* Try it
Without the pictures, repeat all of the data exactly as it appears below.

※ ※ ※

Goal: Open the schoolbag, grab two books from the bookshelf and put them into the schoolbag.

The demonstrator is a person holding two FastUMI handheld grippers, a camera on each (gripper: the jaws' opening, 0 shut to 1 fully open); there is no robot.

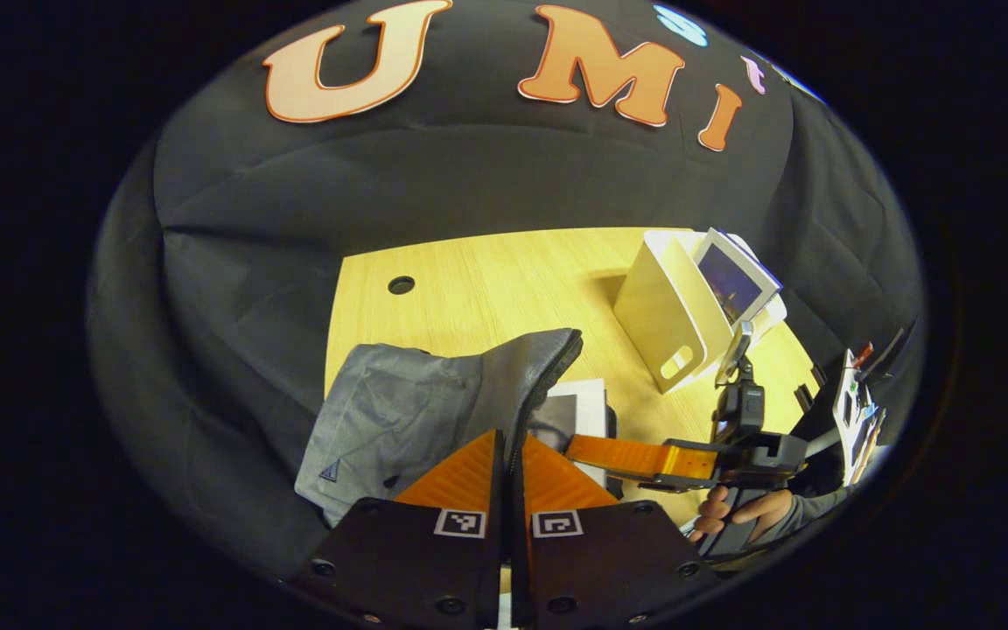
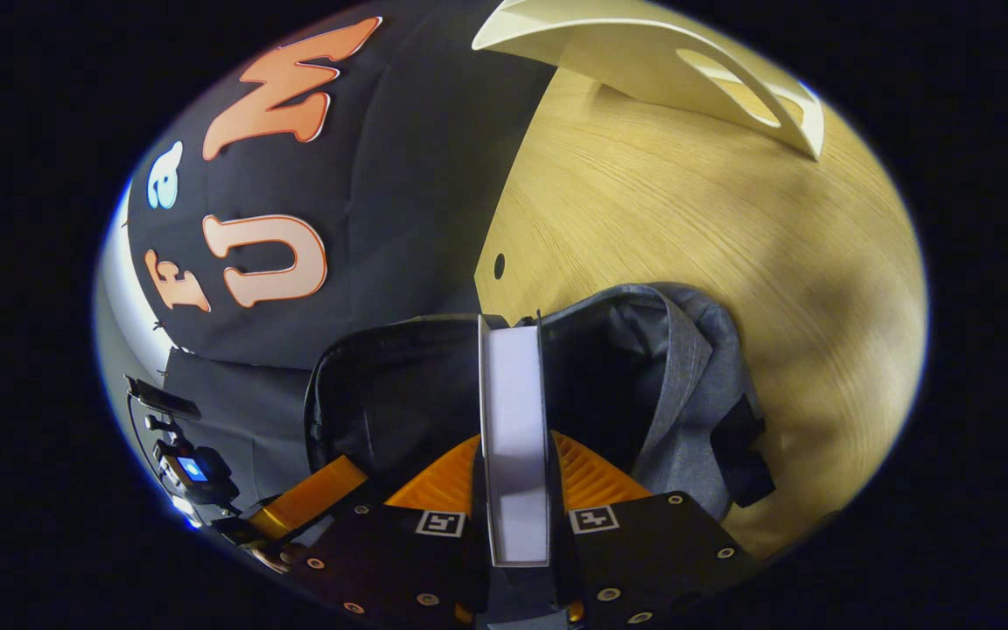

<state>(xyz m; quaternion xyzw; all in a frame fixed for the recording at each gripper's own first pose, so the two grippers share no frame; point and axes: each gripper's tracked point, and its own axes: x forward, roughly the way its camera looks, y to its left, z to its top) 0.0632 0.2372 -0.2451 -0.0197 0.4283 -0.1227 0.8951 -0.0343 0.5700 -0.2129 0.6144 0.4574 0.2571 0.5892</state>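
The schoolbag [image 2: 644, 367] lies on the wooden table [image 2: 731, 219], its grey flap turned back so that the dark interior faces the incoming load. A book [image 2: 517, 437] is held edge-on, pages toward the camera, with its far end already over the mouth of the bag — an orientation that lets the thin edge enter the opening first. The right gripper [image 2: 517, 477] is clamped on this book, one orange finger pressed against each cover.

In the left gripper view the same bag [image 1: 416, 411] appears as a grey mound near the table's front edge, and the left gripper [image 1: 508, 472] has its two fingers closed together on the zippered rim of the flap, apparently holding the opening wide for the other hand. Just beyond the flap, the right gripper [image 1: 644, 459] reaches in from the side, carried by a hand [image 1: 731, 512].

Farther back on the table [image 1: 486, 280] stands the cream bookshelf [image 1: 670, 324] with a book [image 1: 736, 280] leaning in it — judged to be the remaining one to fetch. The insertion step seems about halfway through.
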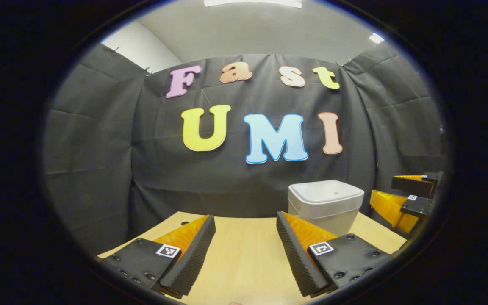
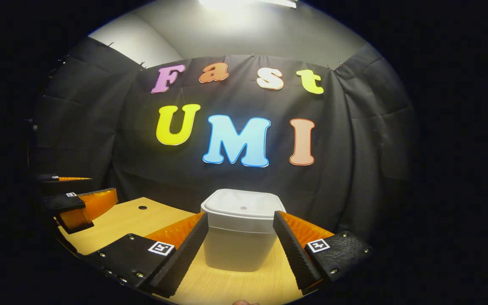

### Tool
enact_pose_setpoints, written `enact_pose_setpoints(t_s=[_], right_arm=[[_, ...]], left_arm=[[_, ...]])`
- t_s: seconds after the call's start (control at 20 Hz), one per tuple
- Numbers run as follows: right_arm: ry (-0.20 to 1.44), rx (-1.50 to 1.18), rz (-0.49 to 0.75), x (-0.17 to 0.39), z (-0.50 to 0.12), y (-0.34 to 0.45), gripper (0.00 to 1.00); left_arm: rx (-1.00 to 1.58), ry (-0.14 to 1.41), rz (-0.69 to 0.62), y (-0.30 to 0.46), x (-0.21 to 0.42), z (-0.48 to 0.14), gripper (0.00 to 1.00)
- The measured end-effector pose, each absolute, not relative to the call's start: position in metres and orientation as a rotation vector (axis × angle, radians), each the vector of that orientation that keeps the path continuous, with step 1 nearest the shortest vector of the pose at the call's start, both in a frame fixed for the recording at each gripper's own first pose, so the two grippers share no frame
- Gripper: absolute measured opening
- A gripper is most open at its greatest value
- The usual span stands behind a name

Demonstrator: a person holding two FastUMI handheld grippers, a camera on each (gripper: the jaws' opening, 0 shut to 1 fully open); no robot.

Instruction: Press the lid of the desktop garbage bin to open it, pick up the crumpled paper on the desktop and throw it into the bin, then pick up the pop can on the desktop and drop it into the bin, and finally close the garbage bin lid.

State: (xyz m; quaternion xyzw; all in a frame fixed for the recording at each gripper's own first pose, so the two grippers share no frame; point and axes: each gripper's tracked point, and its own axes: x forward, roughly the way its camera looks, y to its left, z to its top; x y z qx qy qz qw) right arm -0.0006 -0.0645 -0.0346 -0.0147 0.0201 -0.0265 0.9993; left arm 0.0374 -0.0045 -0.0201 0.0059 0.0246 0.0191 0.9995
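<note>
Bin: the white desktop garbage bin stands on the wooden desktop with its lid down, straight ahead of the right gripper.
Nearer hand: right, by my judgement; from the left gripper the bin sits off to the right.
Jaws: both grippers spread wide, holding nothing.
Coming move: the lid lies ahead, slightly above the right fingertips.
Unclear: the lid's press point may be the small central mark.
</note>
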Motion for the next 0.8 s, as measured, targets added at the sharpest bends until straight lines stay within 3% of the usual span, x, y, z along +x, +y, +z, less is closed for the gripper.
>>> enact_pose_setpoints(t_s=[0.8], right_arm=[[0.036, 0.014, -0.213, -0.042, -0.023, -0.121, 0.97]], left_arm=[[0.007, -0.023, -0.104, -0.071, 0.05, -0.017, 0.95]])
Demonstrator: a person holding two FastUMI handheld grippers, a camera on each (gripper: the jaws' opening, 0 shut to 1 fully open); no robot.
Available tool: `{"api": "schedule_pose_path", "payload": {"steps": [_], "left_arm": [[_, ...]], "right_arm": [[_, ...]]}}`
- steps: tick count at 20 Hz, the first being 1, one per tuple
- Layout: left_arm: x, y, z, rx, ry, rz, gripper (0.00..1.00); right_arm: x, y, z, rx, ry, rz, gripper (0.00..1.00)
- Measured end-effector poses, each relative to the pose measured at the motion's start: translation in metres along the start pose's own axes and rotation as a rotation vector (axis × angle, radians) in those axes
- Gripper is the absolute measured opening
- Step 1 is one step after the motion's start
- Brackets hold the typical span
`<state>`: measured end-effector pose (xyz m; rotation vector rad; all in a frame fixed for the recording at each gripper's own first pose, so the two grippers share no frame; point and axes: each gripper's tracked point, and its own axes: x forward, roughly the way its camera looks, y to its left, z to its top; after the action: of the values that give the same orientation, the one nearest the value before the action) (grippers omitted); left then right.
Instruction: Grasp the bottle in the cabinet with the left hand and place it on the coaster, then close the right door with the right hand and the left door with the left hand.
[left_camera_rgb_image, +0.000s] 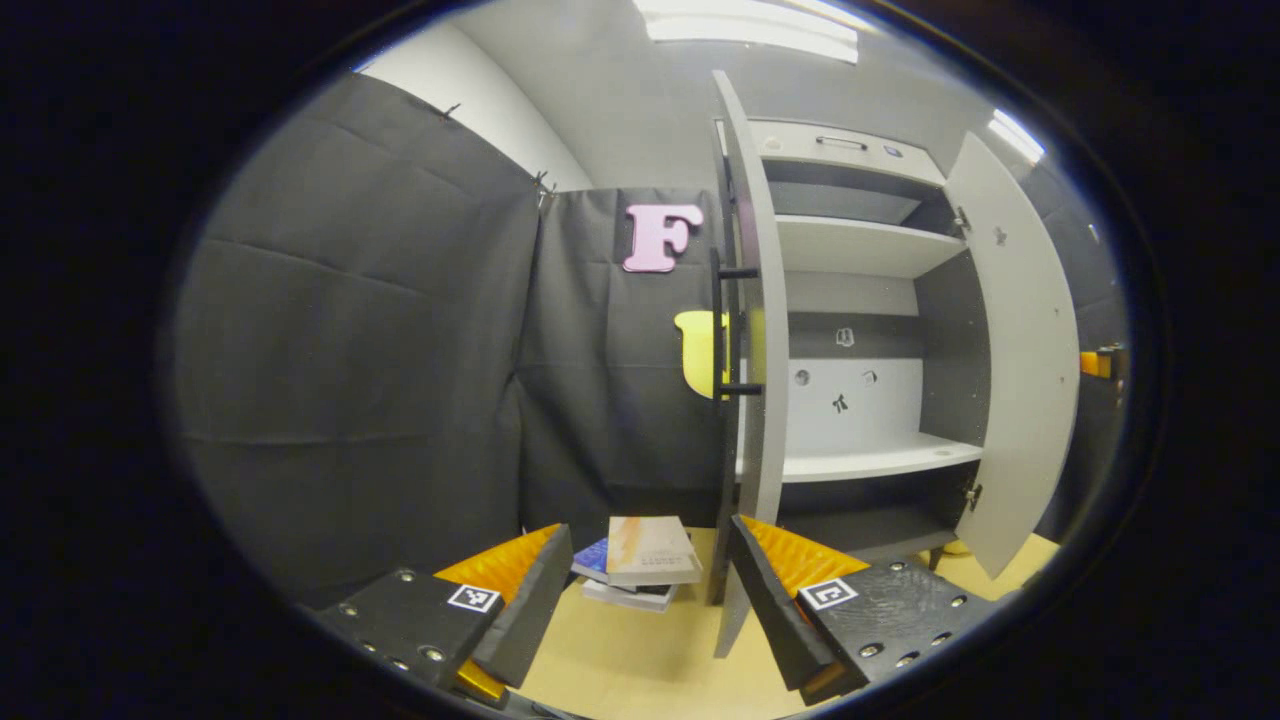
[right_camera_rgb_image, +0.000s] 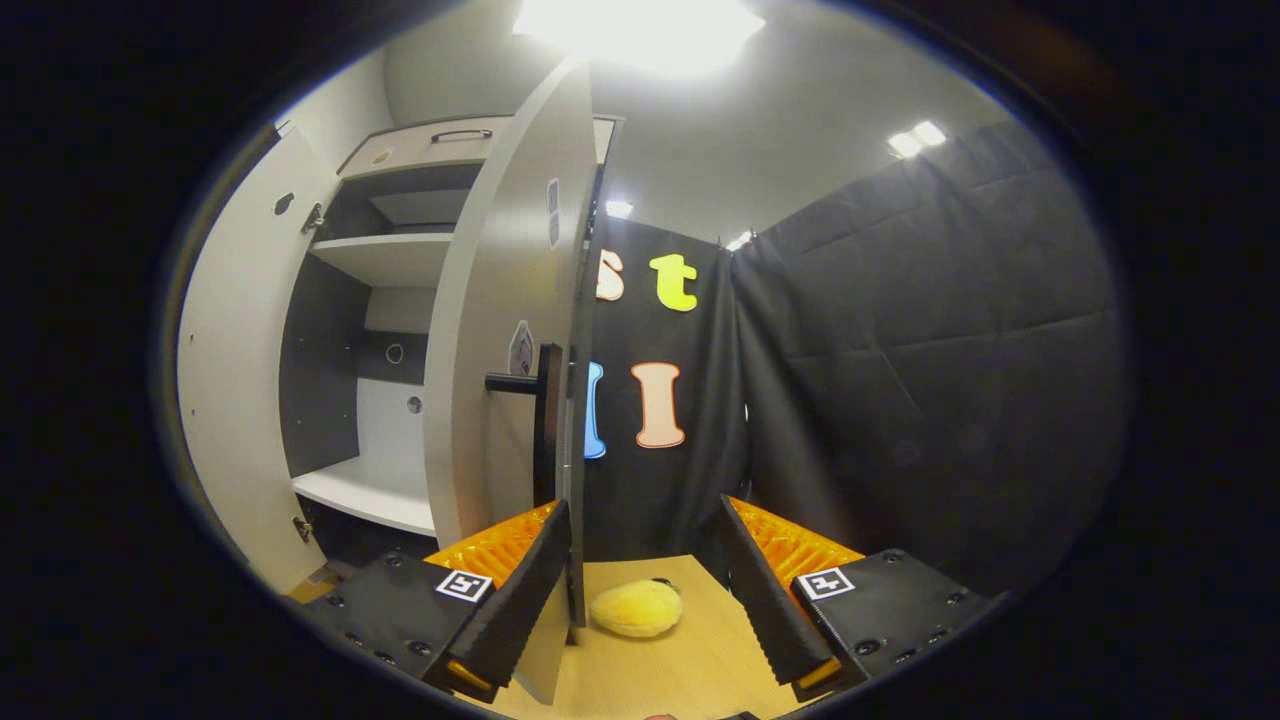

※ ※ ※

* Response area
Goal: Open the schoolbag, grab two books from the bookshelf and put them into the schoolbag.

The demonstrator is a person holding two FastUMI handheld grippers, a camera on each (gripper: the jaws' opening, 0 shut to 1 fully open); there is no robot.


<state>(xyz m; quaternion xyzw; all in a frame fixed for the recording at each gripper's own first pose, so the two grippers share no frame; point and axes: each gripper's tracked point, and its own axes: x forward, roughly the way its camera looks, y to its left, z to its top) 0.0632 0.2372 -0.2451 -0.0197 0.4283 -0.1227 0.8951 -0.0343 0.5700 -0.2129 0.6144 0.4574 0.2571 0.5892</state>
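The schoolbag [image 2: 644, 367] lies on the wooden table [image 2: 731, 219], its grey flap turned back so that the dark interior faces the incoming load. A book [image 2: 517, 437] is held edge-on, pages toward the camera, with its far end already over the mouth of the bag — an orientation that lets the thin edge enter the opening first. The right gripper [image 2: 517, 477] is clamped on this book, one orange finger pressed against each cover.

In the left gripper view the same bag [image 1: 416, 411] appears as a grey mound near the table's front edge, and the left gripper [image 1: 508, 472] has its two fingers closed together on the zippered rim of the flap, apparently holding the opening wide for the other hand. Just beyond the flap, the right gripper [image 1: 644, 459] reaches in from the side, carried by a hand [image 1: 731, 512].

Farther back on the table [image 1: 486, 280] stands the cream bookshelf [image 1: 670, 324] with a book [image 1: 736, 280] leaning in it — judged to be the remaining one to fetch. The insertion step seems about halfway through.
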
### Tool
enact_pose_setpoints, written `enact_pose_setpoints(t_s=[_], right_arm=[[_, ...]], left_arm=[[_, ...]])`
- t_s: seconds after the call's start (control at 20 Hz), one per tuple
- Numbers run as follows: right_arm: ry (-0.20 to 1.44), rx (-1.50 to 1.18), rz (-0.49 to 0.75), x (-0.17 to 0.39), z (-0.50 to 0.12), y (-0.34 to 0.45), gripper (0.00 to 1.00); left_arm: rx (-1.00 to 1.58), ry (-0.14 to 1.41), rz (-0.69 to 0.62), y (-0.30 to 0.46), x (-0.21 to 0.42), z (-0.48 to 0.14), gripper (0.00 to 1.00)
- The measured end-effector pose, each absolute, not relative to the call's start: position in metres and orientation as a rotation vector (axis × angle, radians), each the vector of that orientation that keeps the path continuous, with step 1 nearest the shortest vector of the pose at the call's start, both in a frame fixed for the recording at each gripper's own first pose, so the two grippers share no frame
- Gripper: absolute measured opening
- A gripper is most open at its greatest value
- The usual span stands behind a name

Demonstrator: a person holding two FastUMI handheld grippers, a camera on each (gripper: the jaws' opening, 0 shut to 1 fully open); no robot.

Instruction: Press the lid of the desktop garbage bin to open it, pick up the crumpled paper on the desktop and throw it into the bin, then pick up the pop can on the desktop and drop it into the bin, and finally close the garbage bin lid.

State: (xyz m; quaternion xyzw; all in a frame fixed for the recording at each gripper's own first pose, so the two grippers share no frame; point and axes: each gripper's tracked point, and its own axes: x forward, roughly the way its camera looks, y to its left, z to its top; x y z qx qy qz qw) right arm -0.0006 -0.0645 -0.0346 -0.0147 0.0201 -0.0265 0.9993; left arm 0.0374 -0.0045 -0.0201 0.0059 0.0246 0.0191 0.9995
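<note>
Bin: the white desktop garbage bin stands on the wooden desktop with its lid down, straight ahead of the right gripper.
Nearer hand: right, by my judgement; from the left gripper the bin sits off to the right.
Jaws: both grippers spread wide, holding nothing.
Coming move: the lid lies ahead, slightly above the right fingertips.
Unclear: the lid's press point may be the small central mark.
</note>
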Motion for the next 0.8 s, as measured, targets added at the sharpest bends until straight lines stay within 3% of the usual span, x, y, z along +x, +y, +z, less is closed for the gripper.
>>> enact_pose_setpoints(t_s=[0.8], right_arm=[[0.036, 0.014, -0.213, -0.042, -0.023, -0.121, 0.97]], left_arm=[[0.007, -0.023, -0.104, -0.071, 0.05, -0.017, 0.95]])
Demonstrator: a person holding two FastUMI handheld grippers, a camera on each (gripper: the jaws' opening, 0 shut to 1 fully open); no robot.
Available tool: `{"api": "schedule_pose_path", "payload": {"steps": [_], "left_arm": [[_, ...]], "right_arm": [[_, ...]]}}`
- steps: tick count at 20 Hz, the first being 1, one per tuple
- Layout: left_arm: x, y, z, rx, ry, rz, gripper (0.00..1.00); right_arm: x, y, z, rx, ry, rz, gripper (0.00..1.00)
- Measured end-effector poses, each relative to the pose measured at the motion's start: translation in metres along the start pose's own axes and rotation as a rotation vector (axis × angle, radians) in those axes
- Gripper is the absolute measured opening
- Step 1 is one step after the motion's start
- Brackets hold the typical span
`<state>`: measured end-effector pose (xyz m; rotation vector rad; all in a frame fixed for the recording at each gripper's own first pose, so the two grippers share no frame; point and axes: each gripper's tracked point, and its own axes: x forward, roughly the way its camera looks, y to its left, z to its top; after the action: of the values that give the same orientation, the one nearest the value before the action) (grippers omitted); left then right.
Instruction: Grasp the bottle in the cabinet with the left hand and place it on the coaster, then close the right door with the right hand and the left door with the left hand.
[left_camera_rgb_image, +0.000s] 
[right_camera_rgb_image, +0.000s] 

With this, the answer is finished.